Onto the subject of the M65C02A, after getting enso's fig-FORTH 1.0 running, I started planning on how to incorporate the IP and W registers into the core. As part of the effort, I started doing conversions of some of the primitives in the fig-FORTH kernel. That process made clear that in addition to the two planned FORTH VM instructions, ENT and NXT, it would be advantageous to support IP-relative unconditional and conditional branch instructions and an IP-relative load instruction.
With those observations in hand, I started working to incorporate the 16-bit mode into the core. I have previously completed the incorporation and testing of the other prefix instructions and capabilities. Thus, the IND, OAX, OAY, and OSY prefix instructions have been incorporated as well as an auxiliary zero page stack pointer using Y. The remaining prefix instructions, SIZ and ISZ (IND and SIZ), required the addition to the microprogram and the ALU to support 16 bit operations.
To add 16-bit operations to the M65C02A core, my objective was to minimize the additional resources that would be required. After several dead ends, I simply expanded the ALU, both the registers and the functional units, from 8 to 16 bits. The size of the core increased but it did not double in size as I feared. However, the size increase to that of the original M65C02 core.
In my original plan of running 16-bit operations twice through the 8-bit ALU I had in hand turned out not to be as easy to implement as I imagined. Extending the LSR/ROR instructions to support 16-bits with a little-endian data organization proved to me that the easiest path to my objective was to simply increase the functional units and processor registers (A, X, and Y) to 16 bits. Because of the OSY prefix, increasing the system stack pointer register to 16 bits only marginally increased to core's size, and made the resulting register set of the M65C02A more symmetric.

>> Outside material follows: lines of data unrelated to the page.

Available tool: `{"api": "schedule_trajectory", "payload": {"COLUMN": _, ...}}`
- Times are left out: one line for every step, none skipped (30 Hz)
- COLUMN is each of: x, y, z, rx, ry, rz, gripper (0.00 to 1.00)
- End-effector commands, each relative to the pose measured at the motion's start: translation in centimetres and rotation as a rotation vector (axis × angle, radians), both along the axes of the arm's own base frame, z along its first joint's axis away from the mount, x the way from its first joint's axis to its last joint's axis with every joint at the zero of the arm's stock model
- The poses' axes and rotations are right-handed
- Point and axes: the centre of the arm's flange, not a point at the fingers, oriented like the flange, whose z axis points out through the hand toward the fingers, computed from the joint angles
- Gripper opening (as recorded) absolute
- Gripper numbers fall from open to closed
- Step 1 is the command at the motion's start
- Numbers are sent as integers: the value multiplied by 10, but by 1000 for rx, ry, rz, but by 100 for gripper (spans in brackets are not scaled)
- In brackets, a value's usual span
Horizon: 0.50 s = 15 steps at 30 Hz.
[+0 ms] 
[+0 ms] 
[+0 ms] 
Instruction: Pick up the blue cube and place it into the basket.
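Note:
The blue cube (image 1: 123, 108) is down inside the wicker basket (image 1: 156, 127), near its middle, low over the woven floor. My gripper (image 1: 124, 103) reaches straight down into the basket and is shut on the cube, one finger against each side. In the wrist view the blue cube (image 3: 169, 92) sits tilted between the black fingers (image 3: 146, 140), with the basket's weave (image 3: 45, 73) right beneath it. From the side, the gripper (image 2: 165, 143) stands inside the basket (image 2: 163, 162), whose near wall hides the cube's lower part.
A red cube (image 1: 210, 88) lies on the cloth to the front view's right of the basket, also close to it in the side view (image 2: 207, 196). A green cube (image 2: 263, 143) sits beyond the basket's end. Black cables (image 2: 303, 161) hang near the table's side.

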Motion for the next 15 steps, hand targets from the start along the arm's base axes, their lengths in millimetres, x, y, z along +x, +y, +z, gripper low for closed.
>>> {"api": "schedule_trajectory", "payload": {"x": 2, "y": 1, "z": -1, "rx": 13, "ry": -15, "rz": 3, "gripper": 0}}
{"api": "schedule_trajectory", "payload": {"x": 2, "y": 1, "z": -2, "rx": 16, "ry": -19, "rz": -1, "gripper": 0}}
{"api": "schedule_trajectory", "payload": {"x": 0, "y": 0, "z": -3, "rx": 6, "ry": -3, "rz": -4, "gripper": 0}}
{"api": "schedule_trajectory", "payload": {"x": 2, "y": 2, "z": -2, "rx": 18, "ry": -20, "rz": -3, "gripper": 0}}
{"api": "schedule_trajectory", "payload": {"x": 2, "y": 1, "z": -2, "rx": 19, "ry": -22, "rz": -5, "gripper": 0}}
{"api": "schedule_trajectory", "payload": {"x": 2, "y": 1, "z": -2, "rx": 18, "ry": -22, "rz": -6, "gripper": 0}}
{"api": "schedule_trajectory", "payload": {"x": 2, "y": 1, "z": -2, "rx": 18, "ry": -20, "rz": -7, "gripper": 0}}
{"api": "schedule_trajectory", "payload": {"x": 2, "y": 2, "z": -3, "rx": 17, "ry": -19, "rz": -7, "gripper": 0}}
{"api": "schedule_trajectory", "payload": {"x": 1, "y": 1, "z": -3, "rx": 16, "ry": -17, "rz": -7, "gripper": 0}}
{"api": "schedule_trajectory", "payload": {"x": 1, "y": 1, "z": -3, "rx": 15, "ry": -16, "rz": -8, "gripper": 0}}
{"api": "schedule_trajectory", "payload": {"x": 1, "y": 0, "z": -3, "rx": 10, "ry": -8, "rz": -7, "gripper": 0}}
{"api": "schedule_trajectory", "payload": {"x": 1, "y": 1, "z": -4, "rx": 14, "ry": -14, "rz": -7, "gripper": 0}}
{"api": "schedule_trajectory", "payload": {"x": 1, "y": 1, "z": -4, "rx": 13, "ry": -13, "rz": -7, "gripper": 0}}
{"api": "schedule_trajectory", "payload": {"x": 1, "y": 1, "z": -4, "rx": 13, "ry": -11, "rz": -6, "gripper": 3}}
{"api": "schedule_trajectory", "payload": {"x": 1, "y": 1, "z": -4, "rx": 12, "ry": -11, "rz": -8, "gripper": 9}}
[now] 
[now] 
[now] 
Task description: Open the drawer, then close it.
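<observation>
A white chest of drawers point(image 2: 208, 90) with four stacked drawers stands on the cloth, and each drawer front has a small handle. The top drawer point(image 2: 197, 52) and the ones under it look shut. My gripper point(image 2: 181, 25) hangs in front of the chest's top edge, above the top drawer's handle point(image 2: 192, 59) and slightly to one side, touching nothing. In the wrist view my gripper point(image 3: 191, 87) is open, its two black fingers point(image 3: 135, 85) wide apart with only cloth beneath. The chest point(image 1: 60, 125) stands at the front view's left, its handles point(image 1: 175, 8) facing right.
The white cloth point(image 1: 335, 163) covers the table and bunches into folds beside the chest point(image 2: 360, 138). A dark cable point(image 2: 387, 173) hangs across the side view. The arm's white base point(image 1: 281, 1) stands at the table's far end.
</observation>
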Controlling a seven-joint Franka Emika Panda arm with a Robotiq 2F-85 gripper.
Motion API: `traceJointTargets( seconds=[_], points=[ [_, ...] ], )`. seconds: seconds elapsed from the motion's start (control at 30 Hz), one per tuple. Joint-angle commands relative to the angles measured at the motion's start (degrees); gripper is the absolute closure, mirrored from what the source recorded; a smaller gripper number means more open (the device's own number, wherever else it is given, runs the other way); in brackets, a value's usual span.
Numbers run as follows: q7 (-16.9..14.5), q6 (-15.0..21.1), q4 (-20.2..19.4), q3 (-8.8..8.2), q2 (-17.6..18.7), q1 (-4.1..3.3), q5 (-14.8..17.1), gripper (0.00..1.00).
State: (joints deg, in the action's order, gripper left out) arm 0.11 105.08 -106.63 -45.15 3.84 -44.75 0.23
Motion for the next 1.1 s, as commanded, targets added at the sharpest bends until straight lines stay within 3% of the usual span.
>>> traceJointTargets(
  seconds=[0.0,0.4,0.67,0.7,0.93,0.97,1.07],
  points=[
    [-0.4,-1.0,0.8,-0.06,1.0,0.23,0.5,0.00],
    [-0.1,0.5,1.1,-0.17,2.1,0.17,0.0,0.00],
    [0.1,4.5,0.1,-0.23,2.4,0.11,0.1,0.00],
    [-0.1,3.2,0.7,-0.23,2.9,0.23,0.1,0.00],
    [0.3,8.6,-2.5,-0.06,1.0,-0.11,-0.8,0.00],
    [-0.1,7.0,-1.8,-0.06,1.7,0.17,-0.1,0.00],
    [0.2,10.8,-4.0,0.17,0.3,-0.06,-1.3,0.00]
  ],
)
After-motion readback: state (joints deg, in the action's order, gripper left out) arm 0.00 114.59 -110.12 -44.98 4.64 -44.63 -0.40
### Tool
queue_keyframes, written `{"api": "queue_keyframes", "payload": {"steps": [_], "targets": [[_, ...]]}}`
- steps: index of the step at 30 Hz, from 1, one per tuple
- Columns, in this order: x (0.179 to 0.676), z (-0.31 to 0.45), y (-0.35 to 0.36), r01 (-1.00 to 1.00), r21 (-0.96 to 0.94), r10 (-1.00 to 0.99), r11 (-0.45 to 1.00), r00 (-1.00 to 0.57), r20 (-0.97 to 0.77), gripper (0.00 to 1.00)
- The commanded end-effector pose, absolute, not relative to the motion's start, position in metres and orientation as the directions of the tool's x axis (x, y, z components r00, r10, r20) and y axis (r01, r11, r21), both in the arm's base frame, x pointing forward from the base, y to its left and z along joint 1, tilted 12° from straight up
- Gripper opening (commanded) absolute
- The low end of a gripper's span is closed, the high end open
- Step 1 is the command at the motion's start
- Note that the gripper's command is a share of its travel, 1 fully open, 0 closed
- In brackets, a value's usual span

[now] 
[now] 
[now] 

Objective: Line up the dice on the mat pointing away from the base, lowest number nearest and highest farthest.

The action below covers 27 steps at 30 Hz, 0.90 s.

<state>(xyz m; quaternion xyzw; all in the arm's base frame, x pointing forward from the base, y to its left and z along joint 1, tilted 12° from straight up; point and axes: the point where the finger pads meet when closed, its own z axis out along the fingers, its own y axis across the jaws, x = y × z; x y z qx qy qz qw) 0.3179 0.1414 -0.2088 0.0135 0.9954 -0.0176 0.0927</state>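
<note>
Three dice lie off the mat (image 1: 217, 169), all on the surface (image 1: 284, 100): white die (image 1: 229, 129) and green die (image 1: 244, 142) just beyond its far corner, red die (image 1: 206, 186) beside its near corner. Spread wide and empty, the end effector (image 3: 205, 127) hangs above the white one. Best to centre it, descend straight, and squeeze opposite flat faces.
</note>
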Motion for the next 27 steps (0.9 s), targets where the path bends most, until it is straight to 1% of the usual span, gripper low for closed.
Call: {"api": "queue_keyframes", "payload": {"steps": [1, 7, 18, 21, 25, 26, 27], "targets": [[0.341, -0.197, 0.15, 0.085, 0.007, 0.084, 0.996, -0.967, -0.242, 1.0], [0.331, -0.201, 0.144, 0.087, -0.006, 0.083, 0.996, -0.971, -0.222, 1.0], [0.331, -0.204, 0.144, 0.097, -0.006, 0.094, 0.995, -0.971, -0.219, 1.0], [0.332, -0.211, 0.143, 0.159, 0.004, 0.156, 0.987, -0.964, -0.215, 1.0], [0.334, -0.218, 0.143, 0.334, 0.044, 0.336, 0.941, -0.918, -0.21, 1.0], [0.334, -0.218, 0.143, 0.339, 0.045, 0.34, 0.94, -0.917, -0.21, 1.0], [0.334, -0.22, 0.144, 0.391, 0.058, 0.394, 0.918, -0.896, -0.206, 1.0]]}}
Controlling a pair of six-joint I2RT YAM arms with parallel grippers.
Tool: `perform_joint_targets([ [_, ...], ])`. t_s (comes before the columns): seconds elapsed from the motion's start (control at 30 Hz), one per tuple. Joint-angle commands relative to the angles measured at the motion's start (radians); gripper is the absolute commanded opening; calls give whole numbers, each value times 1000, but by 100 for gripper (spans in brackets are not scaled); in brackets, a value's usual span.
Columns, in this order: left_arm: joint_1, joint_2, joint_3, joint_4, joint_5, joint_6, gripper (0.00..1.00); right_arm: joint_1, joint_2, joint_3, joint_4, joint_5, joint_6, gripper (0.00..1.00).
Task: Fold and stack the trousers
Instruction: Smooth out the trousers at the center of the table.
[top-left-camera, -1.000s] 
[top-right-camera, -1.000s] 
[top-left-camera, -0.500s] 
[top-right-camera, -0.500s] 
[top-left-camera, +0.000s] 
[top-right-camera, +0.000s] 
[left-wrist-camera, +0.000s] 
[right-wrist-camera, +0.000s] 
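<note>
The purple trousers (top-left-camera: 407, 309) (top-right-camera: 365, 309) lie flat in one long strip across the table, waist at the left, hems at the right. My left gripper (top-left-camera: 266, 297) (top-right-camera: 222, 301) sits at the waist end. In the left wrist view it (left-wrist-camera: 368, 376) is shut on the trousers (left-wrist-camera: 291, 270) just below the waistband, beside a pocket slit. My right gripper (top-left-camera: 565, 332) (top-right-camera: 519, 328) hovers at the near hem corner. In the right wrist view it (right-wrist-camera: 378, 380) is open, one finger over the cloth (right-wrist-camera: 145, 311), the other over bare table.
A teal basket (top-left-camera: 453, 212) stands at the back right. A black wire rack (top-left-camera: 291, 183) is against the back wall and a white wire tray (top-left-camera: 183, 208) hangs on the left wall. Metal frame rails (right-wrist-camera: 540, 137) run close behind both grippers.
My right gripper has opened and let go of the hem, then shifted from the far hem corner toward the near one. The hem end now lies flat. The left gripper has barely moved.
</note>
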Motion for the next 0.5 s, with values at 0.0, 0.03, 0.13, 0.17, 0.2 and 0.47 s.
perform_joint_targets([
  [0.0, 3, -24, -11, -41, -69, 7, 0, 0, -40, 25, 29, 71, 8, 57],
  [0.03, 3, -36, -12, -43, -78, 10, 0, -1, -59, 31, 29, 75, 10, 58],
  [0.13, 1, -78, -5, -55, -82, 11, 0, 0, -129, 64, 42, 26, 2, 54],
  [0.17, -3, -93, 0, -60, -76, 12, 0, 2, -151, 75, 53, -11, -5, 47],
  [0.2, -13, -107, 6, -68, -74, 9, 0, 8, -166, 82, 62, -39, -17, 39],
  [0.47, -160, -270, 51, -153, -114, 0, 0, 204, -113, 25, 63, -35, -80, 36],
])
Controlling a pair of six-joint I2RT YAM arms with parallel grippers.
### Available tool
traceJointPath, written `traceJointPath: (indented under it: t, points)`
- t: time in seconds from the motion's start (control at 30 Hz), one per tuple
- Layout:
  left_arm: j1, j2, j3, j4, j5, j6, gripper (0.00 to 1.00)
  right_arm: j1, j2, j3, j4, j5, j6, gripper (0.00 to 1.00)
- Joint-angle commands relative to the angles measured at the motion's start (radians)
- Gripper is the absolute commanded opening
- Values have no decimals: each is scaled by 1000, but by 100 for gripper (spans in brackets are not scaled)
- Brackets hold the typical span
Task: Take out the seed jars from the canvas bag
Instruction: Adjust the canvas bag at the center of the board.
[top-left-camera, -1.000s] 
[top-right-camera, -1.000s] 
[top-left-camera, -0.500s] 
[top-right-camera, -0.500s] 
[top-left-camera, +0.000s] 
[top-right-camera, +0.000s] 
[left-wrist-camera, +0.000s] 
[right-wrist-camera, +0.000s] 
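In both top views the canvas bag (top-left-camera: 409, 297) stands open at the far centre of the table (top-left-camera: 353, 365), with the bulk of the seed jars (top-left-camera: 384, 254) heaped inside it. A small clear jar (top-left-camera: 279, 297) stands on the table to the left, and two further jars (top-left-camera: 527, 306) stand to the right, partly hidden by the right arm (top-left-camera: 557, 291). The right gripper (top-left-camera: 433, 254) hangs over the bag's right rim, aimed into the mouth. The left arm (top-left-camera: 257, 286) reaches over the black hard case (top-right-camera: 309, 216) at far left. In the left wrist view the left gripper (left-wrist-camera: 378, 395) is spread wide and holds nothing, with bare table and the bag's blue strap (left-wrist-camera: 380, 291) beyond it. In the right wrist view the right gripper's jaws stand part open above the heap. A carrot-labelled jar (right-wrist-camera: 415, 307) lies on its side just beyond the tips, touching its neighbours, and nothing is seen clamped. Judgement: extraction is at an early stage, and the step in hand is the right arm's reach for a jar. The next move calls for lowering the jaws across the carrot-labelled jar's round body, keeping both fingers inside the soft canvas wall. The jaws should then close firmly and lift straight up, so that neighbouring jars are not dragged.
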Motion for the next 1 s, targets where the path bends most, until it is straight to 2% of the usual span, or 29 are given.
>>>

Since the overarching objective of this effort is to produce an enhanced core that can run unmodified 6502/65C02 programs, the stack pointer logic will automatically load the page with 0x01 for S and 0x00 for Y. Similarly, the upper halves of A and X are loaded with 0x00 whenever a standard 8-bit instruction is executed. To mechanize this feature, the memory operand register pair was modified such that the upper half is cleared on a load of the lower half. (The upper half has been loaded with the sign-extension of the 8-bit relative branch offset ever since the 16-bit relative branch instruction was added some time ago. Thus, the upper half of the memory operand register is either loaded with zero, or the sign extension of the 8-bit memory operand, or the upper half of a 16-bit memory operand.) With this characteristic of the upper half of the memory operand register, the core can easily support 8-bit or 16-bit operations and seamlessly maintain its compatibility with existing 6502/65C02 programs.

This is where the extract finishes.